If any criticism can be levelled at him, it’s that his works can occasionally suffer from fragmentation due to haphazard structure; rapping would appear on one track and then be discarded in favour of instrumental interludes, before more vocals were suddenly strewn over the proceedings by a radically different emcee. For the most part, the songs themselves were great, but much too often this modus operandi lent some of his albums a chaotic air; they seemed more like a collection of splintered singles than definitive and homogenous artistic statements.
Therefore it comes as no small relief that
Kakusei, a few samples aside, is a consistent, cohesive and almost entirely instrumental affair. Besides giving it that all important sense of unison, the lack of vocals also allows the listener to focus exclusively on the beats; fortunately, it precisely here that Krush and his motley crew of guest musicians excel.

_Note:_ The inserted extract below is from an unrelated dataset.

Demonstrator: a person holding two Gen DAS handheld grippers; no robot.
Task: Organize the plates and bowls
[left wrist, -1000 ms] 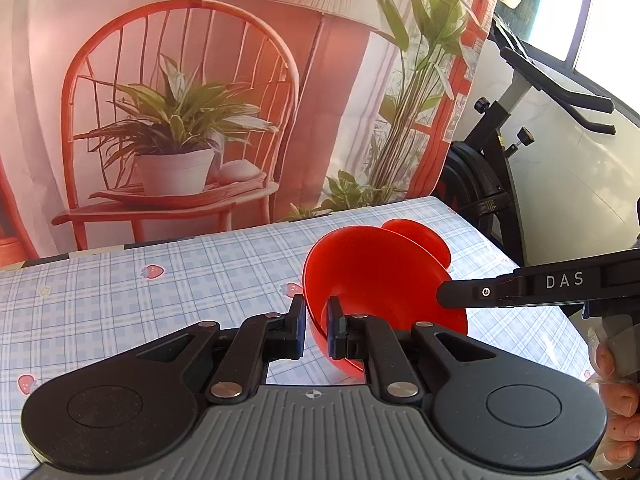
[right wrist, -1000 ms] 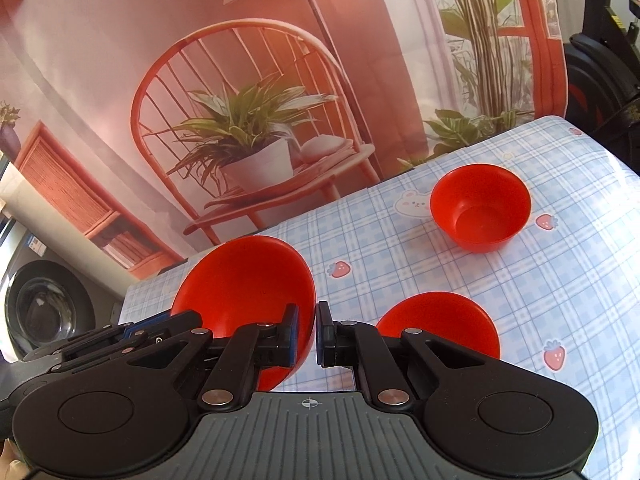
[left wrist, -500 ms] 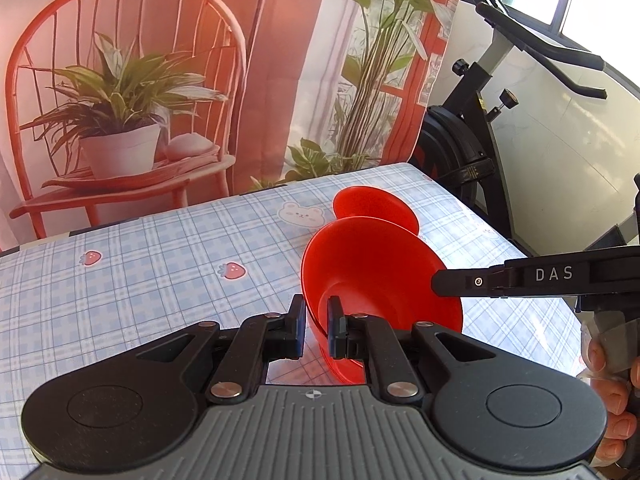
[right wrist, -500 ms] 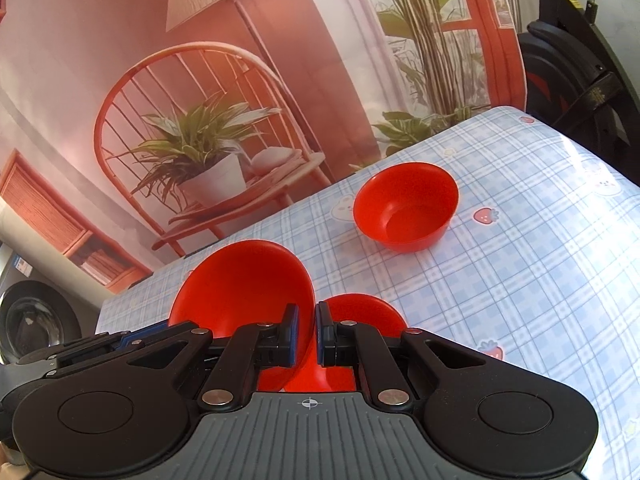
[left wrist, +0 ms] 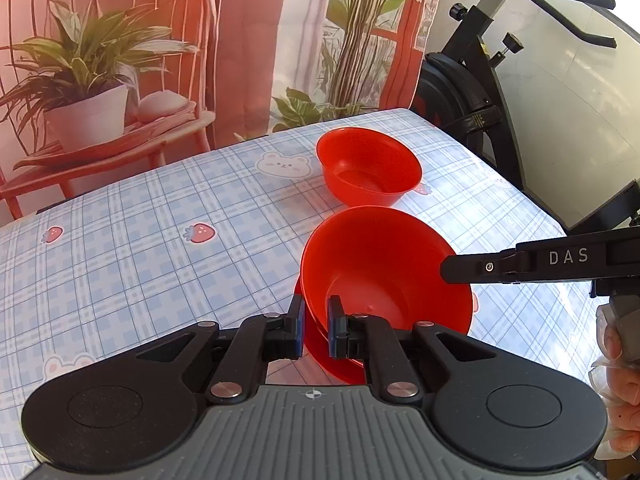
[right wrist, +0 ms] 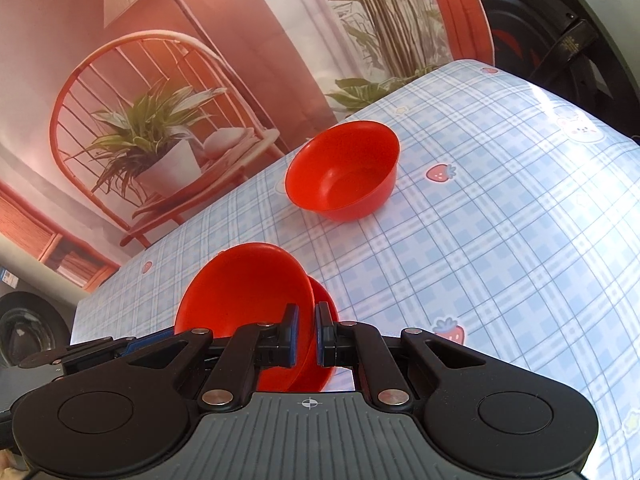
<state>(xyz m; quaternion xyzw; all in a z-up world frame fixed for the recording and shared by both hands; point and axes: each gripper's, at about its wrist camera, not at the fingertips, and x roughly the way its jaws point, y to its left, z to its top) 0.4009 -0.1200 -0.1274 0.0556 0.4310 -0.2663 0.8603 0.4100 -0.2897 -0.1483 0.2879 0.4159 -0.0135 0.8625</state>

As one would expect, lo fi percussion features predominantly, reverberating continuously over the LP’s hour long running length, like echoing footsteps treading purposefully through shadow stained alleyways. Steam rises slowly above the grimy surroundings in the form of a solitary string of piano notes or a few trembling bass arpeggios; these are sounds that are sometimes somnolent, often melancholy and always quietly beautiful. It takes multiple listens to appreciate the extreme subtlety at work here; inconspicuous and at times seemingly insignificant flakes of sound fall like tears from the face of the sad and bleary eyed statue that rests on top of the slowly resonating beat pedestal. For the most part, the effect is absolutely stunning.
The Dawn, a saxophone driven soundtrack to early morning wandering through deserted, despondent streets, sums up the album perfectly; this is the enigmatic language of a waking metropolis: the tremulous whisper of the early morning breeze carrying the throaty murmur of distant traffic through the cracks in the concrete of grey and dejected buildings.
Perhaps
Kakusei can best be described as music for kicking tins cans around city streets; the musical equivalent of an act that’s a little bit capricious, a little bit antisocial, yet at the same time overflowing with irresistible waves of dark thought and reflection. Arguably Krush’s finest moment, and undoubtedly his greatest artistic statement;
Kakusei is essential listening, even outside of the grimy confines of trip hop.